Alors qu'elle affiche un résultat net négatif, la compagnie aérienne filiale d'Air France va devoir trancher, en septembre, sur l'avenir de sa politique de sponsoring voile. Depuis 2006, Brit Air est engagé avec le skipper de la baie de Morlaix Armel Le Cleac'h, d'abord sous forme d'un contrat de trois ans (1M€ par an) puis de deux contrats annuels (environ 700 K€ par an). Le partenariat actuel s'achève à l'issue de la prochaine Route du Rhum-La Banque Postale. «Cette année, la décision est plus importante car on est très prêts du Vendée Globe (2012, ndlr). Soit on s'engage sur deux ans et on choisit de faire le Vendée, soit on arrête. Mais il n'y aura pas d'alternative», explique Anne Le Bour directeur de la communication.
«Un partenariat rentable»
Rien n'est bouclé, mais il serait quand même étonnant que Brit Air jette l'éponge. Cette année, le ?chacal? a raflé la Solitaire du Figaro, la Transat AG2R et le record SNSM. Tandis qu'en 2008, il bouclait son Vendée Globe en deuxième position. « L'an dernier, avant la Transat Jacques Vabre, nous avions mesuré un triplement de la notoriété de Brit Air sur la période 2006-2009. Bien sûr que c'est rentable», assure Anne Le Bour.
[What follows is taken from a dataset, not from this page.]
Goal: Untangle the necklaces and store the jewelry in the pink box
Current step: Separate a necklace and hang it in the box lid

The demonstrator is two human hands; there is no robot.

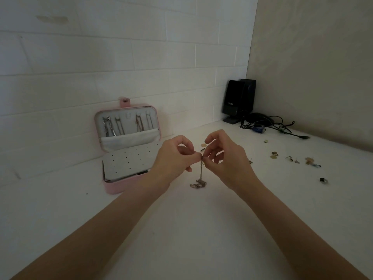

Sur la seule Transat AG2R, l'équivalent publicitaire des coupures presse, spot radio et télé est évalué à 400K€ pour un investissement de 70K€. «La maturité du projet est parfaite. Nous commençons à récolter les fruits du travail mené...»
C'est en septembre que Brit Air décidera d'embarquer ou non avec Armel Le Cleac'h pour le Vendée Globe 2012.